▶ What is expected: Copy out each line featuring the string "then" from the entries beneath.

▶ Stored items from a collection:
# # # # #
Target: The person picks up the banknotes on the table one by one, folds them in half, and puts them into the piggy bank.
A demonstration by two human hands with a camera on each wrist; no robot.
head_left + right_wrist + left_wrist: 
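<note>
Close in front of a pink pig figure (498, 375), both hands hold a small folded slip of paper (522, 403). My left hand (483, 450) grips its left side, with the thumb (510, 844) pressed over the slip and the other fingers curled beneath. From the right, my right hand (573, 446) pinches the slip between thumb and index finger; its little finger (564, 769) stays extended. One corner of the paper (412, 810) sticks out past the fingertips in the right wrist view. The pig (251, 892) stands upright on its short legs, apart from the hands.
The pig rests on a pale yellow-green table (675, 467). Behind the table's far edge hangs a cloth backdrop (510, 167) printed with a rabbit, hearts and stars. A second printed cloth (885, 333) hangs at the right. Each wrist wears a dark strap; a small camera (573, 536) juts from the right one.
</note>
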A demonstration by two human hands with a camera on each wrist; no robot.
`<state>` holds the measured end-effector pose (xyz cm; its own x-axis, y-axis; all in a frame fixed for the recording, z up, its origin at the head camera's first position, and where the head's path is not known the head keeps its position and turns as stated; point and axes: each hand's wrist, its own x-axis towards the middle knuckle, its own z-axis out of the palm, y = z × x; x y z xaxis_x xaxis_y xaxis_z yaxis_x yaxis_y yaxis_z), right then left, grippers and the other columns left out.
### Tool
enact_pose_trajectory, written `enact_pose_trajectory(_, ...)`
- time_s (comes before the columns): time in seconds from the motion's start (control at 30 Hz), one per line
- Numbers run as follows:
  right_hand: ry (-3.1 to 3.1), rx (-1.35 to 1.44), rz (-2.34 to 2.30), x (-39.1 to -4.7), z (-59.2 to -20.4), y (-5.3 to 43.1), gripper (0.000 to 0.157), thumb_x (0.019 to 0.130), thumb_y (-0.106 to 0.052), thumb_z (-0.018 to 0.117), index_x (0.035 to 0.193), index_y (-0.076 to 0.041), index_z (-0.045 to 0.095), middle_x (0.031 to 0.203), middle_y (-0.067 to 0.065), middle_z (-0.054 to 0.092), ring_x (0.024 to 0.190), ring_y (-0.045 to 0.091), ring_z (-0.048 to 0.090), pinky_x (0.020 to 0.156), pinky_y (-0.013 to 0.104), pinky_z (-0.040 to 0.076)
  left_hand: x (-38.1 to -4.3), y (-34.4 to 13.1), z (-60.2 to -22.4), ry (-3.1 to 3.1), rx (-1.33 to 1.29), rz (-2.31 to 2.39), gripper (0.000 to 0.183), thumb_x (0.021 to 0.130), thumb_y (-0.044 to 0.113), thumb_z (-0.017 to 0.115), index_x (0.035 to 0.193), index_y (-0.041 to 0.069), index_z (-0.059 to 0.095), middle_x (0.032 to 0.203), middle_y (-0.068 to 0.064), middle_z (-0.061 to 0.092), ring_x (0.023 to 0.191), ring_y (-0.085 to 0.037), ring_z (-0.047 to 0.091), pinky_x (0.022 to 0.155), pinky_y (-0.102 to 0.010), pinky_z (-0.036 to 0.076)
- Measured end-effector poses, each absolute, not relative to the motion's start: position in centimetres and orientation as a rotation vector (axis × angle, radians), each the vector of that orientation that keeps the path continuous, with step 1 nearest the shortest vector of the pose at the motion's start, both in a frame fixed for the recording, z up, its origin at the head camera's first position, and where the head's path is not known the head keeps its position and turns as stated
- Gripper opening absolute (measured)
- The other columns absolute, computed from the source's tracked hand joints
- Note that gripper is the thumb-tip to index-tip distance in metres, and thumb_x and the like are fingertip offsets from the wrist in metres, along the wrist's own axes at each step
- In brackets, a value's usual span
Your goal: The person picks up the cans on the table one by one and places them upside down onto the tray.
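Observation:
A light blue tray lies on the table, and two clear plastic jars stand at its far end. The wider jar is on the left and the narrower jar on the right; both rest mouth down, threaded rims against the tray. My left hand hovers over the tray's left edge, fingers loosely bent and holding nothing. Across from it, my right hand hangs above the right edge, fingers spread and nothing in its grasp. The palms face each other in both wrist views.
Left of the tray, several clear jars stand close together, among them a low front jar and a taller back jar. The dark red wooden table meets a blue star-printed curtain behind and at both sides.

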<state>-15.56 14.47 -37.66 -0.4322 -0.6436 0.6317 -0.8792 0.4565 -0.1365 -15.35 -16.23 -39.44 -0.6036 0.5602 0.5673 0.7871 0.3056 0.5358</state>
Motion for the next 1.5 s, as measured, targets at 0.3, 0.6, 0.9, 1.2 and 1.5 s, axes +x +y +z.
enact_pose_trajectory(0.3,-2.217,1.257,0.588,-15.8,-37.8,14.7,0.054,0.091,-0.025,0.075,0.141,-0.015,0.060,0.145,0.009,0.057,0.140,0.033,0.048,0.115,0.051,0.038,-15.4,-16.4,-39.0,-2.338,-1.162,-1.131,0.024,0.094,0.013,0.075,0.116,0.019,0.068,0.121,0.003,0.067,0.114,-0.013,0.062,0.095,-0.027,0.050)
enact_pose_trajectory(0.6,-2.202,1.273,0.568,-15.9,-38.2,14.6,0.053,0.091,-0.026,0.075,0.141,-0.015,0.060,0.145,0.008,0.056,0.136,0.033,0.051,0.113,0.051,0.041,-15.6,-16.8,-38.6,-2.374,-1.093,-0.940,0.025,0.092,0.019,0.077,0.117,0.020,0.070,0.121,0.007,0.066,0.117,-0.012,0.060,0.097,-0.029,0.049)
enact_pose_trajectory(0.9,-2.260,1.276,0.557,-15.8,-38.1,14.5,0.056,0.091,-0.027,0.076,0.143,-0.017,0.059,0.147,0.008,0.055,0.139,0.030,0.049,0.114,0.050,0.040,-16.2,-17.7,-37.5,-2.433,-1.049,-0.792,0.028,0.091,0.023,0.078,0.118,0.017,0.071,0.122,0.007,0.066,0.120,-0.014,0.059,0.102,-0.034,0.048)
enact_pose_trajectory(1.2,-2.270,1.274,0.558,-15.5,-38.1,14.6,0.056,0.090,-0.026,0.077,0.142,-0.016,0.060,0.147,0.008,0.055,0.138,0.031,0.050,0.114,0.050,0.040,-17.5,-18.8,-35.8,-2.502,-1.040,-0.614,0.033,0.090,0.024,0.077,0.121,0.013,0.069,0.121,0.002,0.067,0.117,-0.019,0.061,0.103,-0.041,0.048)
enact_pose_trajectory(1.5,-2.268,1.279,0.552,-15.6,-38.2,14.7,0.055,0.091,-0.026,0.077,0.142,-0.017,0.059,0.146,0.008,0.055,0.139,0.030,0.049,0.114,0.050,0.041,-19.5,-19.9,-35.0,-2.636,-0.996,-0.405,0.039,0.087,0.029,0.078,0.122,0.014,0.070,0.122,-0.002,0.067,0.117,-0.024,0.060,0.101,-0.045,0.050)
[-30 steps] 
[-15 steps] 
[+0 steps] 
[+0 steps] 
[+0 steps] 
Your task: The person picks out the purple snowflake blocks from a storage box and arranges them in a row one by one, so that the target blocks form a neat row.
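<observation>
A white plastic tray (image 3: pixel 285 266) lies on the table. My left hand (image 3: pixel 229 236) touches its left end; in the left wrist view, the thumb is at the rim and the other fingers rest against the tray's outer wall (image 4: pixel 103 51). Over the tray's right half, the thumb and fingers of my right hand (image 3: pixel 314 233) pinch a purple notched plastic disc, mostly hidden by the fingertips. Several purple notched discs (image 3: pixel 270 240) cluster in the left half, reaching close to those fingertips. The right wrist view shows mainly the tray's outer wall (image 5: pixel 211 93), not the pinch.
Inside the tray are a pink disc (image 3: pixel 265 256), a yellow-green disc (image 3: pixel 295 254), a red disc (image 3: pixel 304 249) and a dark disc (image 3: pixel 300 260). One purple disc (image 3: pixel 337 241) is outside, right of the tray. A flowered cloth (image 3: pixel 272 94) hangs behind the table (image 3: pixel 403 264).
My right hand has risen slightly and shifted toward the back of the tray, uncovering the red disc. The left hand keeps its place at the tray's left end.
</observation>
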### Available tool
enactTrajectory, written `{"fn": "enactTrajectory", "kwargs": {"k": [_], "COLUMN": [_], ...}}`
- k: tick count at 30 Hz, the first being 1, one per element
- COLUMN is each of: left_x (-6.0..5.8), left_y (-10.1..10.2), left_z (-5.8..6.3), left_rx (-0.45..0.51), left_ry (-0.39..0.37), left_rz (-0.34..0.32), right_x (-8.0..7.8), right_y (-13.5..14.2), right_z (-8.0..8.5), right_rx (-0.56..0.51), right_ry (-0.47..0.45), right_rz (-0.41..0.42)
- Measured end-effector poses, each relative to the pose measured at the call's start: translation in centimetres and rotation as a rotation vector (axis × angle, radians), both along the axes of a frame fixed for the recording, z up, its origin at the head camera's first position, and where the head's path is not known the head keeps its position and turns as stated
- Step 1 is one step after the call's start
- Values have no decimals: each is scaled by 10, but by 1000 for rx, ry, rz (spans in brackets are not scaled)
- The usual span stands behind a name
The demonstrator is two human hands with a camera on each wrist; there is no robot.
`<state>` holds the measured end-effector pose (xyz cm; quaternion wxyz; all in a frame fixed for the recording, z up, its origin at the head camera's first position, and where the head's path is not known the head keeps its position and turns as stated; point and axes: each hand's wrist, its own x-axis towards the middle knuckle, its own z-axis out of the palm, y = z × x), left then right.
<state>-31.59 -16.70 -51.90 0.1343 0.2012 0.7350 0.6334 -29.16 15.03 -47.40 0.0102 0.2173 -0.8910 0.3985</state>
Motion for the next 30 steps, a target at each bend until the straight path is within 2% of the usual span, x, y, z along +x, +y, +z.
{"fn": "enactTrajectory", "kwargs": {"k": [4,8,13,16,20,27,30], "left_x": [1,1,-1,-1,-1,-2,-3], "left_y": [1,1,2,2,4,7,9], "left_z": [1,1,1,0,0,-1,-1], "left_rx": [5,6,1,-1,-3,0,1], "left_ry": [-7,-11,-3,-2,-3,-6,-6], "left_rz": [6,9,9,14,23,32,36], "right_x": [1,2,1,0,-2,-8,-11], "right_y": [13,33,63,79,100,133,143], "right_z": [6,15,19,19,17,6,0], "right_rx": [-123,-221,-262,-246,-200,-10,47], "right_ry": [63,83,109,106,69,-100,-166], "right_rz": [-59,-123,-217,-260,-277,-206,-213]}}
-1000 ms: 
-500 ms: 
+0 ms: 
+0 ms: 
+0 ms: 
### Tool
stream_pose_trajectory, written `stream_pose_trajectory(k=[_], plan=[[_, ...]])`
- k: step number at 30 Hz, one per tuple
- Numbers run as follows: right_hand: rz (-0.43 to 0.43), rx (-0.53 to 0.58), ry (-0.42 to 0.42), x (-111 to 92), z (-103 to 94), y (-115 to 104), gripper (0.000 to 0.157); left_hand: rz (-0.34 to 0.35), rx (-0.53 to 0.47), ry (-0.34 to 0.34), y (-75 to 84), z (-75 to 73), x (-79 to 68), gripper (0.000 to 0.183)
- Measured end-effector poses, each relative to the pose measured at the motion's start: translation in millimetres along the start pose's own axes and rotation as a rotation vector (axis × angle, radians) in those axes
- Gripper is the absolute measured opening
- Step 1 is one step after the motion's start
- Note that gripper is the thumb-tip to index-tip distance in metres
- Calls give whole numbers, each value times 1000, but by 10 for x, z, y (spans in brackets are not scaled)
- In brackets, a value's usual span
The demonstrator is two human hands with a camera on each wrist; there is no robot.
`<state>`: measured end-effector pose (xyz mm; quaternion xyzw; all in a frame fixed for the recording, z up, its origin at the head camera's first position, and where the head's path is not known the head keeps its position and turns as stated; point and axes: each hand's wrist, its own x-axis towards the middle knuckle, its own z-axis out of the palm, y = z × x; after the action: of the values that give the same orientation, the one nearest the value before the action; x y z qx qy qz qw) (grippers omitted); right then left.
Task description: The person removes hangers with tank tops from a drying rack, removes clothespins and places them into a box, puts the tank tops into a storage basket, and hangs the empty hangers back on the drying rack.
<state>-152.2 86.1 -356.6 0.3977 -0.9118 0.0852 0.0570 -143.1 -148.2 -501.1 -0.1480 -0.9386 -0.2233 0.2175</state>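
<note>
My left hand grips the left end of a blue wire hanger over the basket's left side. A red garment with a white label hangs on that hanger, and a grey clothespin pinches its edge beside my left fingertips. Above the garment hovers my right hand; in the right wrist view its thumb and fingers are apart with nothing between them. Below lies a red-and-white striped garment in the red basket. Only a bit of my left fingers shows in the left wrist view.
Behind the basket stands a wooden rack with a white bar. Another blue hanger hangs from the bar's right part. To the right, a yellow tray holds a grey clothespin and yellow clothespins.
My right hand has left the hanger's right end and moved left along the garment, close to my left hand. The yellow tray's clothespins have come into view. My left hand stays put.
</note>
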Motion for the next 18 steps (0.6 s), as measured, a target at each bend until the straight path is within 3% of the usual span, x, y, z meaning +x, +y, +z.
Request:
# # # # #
▶ Exercise solution:
`<state>` holds the measured end-effector pose (xyz cm; its own x-axis, y-axis; all in a frame fixed for the recording, z up, its origin at the head camera's first position, and where the head's path is not known the head keeps its position and turns as stated; point and axes: each hand's wrist, its own x-axis towards the middle knuckle, its own z-axis out of the palm, y = z × x; x y z xaxis_x xaxis_y xaxis_z yaxis_x yaxis_y yaxis_z), right then left, grippers and the other columns left out.
`<state>` holds the measured end-effector pose (xyz cm; quaternion wxyz; all in a frame fixed for the recording, z up, its origin at the head camera's first position, and where the head's path is not known the head keeps its position and turns as stated; point and axes: each hand's wrist, its own x-axis towards the middle knuckle, its own z-axis out of the palm, y = z × x), left then right.
`<state>`: measured end-effector pose (xyz mm; quaternion xyzw; all in a frame fixed for the recording, z up, its origin at the head camera's first position, and where the head's path is not known the head keeps its position and turns as stated; point and axes: each hand's wrist, its own x-axis towards the middle knuckle, its own z-axis out of the palm, y = z × x; after the action: of the values that give the same orientation, the one nearest the value before the action; x y z qx qy qz qw) (grippers omitted); right then left.

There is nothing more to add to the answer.